— TASK INSTRUCTIONS —
Reproduce all the data, character for character.

— INPUT DATA —
%%

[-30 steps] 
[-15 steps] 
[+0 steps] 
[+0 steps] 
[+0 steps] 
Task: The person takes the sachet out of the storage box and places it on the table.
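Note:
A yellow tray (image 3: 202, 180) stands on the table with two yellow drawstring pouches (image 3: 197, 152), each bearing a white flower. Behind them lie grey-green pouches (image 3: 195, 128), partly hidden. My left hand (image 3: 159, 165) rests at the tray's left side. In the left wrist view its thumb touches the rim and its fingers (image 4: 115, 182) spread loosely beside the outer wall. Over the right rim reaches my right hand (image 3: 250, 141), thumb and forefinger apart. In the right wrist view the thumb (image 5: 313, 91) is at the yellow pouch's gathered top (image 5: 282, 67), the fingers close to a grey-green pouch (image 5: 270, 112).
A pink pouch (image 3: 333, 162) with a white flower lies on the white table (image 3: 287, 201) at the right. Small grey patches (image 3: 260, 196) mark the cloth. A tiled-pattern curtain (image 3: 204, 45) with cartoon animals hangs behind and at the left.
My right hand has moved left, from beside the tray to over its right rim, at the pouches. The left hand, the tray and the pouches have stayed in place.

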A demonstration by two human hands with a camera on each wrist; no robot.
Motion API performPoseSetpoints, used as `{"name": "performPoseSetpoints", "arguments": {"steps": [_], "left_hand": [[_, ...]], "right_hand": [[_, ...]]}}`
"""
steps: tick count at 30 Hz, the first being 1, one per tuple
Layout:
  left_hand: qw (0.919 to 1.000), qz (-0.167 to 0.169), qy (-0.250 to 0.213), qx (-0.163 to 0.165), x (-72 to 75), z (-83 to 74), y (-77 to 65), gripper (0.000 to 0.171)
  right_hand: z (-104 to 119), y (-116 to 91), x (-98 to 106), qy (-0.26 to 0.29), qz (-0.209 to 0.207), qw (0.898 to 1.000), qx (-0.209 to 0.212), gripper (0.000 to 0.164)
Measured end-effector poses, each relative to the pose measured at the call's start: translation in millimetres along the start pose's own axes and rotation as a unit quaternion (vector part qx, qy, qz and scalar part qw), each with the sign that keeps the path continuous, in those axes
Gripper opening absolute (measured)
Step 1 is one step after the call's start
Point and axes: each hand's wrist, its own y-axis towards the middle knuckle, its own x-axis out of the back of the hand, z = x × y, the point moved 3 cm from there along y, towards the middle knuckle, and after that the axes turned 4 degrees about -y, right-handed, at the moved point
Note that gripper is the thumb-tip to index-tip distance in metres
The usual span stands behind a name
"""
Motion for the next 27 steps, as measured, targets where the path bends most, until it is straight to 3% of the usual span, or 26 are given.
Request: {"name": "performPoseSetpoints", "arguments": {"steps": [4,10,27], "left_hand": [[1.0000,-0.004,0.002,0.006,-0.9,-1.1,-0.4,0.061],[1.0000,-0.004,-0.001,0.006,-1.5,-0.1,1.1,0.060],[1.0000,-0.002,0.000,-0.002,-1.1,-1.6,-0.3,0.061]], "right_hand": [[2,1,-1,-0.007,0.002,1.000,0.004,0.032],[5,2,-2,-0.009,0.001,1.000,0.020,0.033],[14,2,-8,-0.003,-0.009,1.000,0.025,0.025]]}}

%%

— TASK OUTPUT —
[-30 steps] 
[-15 steps] 
[+0 steps] 
[+0 steps] 
[+0 steps] 
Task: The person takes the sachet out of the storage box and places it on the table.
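Note:
A yellow tray (image 3: 202, 180) stands on the table with two yellow drawstring pouches (image 3: 197, 152), each bearing a white flower. Behind them lie grey-green pouches (image 3: 195, 128), partly hidden. My left hand (image 3: 159, 165) rests at the tray's left side. In the left wrist view its thumb touches the rim and its fingers (image 4: 115, 182) spread loosely beside the outer wall. Over the right rim reaches my right hand (image 3: 250, 141), thumb and forefinger apart. In the right wrist view the thumb (image 5: 313, 91) is at the yellow pouch's gathered top (image 5: 282, 67), the fingers close to a grey-green pouch (image 5: 270, 112).
A pink pouch (image 3: 333, 162) with a white flower lies on the white table (image 3: 287, 201) at the right. Small grey patches (image 3: 260, 196) mark the cloth. A tiled-pattern curtain (image 3: 204, 45) with cartoon animals hangs behind and at the left.
My right hand has moved left, from beside the tray to over its right rim, at the pouches. The left hand, the tray and the pouches have stayed in place.
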
A demonstration by two human hands with a camera on each wrist; no robot.
Motion API performPoseSetpoints, used as `{"name": "performPoseSetpoints", "arguments": {"steps": [_], "left_hand": [[_, ...]], "right_hand": [[_, ...]]}}`
"""
steps: tick count at 30 Hz, the first being 1, one per tuple
Layout:
  left_hand: qw (0.919 to 1.000), qz (-0.167 to 0.169), qy (-0.250 to 0.213), qx (-0.163 to 0.165), x (-72 to 75), z (-83 to 74), y (-77 to 65), gripper (0.000 to 0.171)
  right_hand: z (-104 to 119), y (-116 to 91), x (-98 to 106), qy (-0.26 to 0.29), qz (-0.209 to 0.207), qw (0.898 to 1.000), qx (-0.209 to 0.212), gripper (0.000 to 0.164)
Measured end-effector poses, each relative to the pose measured at the call's start: translation in millimetres along the start pose's own axes and rotation as a unit quaternion (vector part qx, qy, qz and scalar part qw), each with the sign that keeps the path continuous, in those axes
Gripper opening absolute (measured)
Step 1 is one step after the call's start
Point and axes: each hand's wrist, its own y-axis towards the middle knuckle, its own x-axis out of the back of the hand, z = x × y, the point moved 3 cm from there along y, towards the middle knuckle, and after that the axes turned 4 degrees about -y, right-handed, at the moved point
Note that gripper is the thumb-tip to index-tip distance in metres
The usual span stands behind a name
"""
Motion for the next 27 steps, as measured, targets where the path bends most, until it is straight to 3% of the usual span, or 26 are given.
Request: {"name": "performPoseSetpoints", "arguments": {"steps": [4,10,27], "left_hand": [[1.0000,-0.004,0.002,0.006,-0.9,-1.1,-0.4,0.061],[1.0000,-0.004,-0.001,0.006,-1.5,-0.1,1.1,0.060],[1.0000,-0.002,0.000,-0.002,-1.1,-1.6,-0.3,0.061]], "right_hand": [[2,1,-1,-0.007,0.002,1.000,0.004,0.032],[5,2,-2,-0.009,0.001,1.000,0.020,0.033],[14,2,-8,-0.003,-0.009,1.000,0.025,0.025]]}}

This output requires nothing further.